I recently received a question from an advocate for early childhood education and other education programs. This question arises from this advocate’s interactions with state government legislative staff. These staff persons are judging these educational investments by their effects on encouraging business growth and economic development. The staff persons are comparing these educational investments with possible cuts in business taxes. The question this advocate asked was as follows:
“Do we have the evidence to say that early childhood education and school performance is more important to state economic development than the business tax?”
In some sense, my entire book, Investing in Kids, is a lengthy response to this question. But it deserves a more useful shorter response as well.
Like most good policy wonks, I believe that the devil is in the details. So one truthful but unhelpful response is that the answer depends on precisely what educational investments and business tax changes are being compared.
A more helpful response is that high-quality educational investments have much larger effects per dollar than the most common proposals for across-the-board business tax cuts. High-quality educational investments include high-quality universal pre-k programs, the Nurse Family Partnership, and high-quality child care and preschool such as Educare programs.
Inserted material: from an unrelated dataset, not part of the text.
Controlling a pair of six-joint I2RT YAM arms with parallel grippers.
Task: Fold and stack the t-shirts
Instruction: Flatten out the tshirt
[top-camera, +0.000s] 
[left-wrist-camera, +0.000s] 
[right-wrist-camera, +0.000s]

More specifically, high-quality early childhood programs provide economic development benefits for a state’s economy of $2 to $3 per dollar invested. These economic development benefits are the increase in present value of state residents’ earnings per capita. These finding are based on rigorous studies of how early childhood programs affect job skills, and how job skills affect the attractiveness of a state to business.
In contrast, across-the-board reductions in business taxes yield state economic development benefits of about 50 cents per dollar invested. These findings are based on an extensive scholarly literature on how state and local business taxes affect business growth. Across-the-board business tax cuts are relatively inefficient because these cuts go to many locally-oriented businesses that do not bring new dollars into the local economy, and the business tax cuts are provided regardless of whether the business invests.
Therefore, high-quality early childhood programs have been shown to be from four to six times as effective per dollar as across-the-board business tax cuts. The evidence for this assertion comes from extensive research on early childhood programs, business taxes, and the workings of regional economies.
However, this answer is incomplete. I’ll elaborate on this answer in a later post.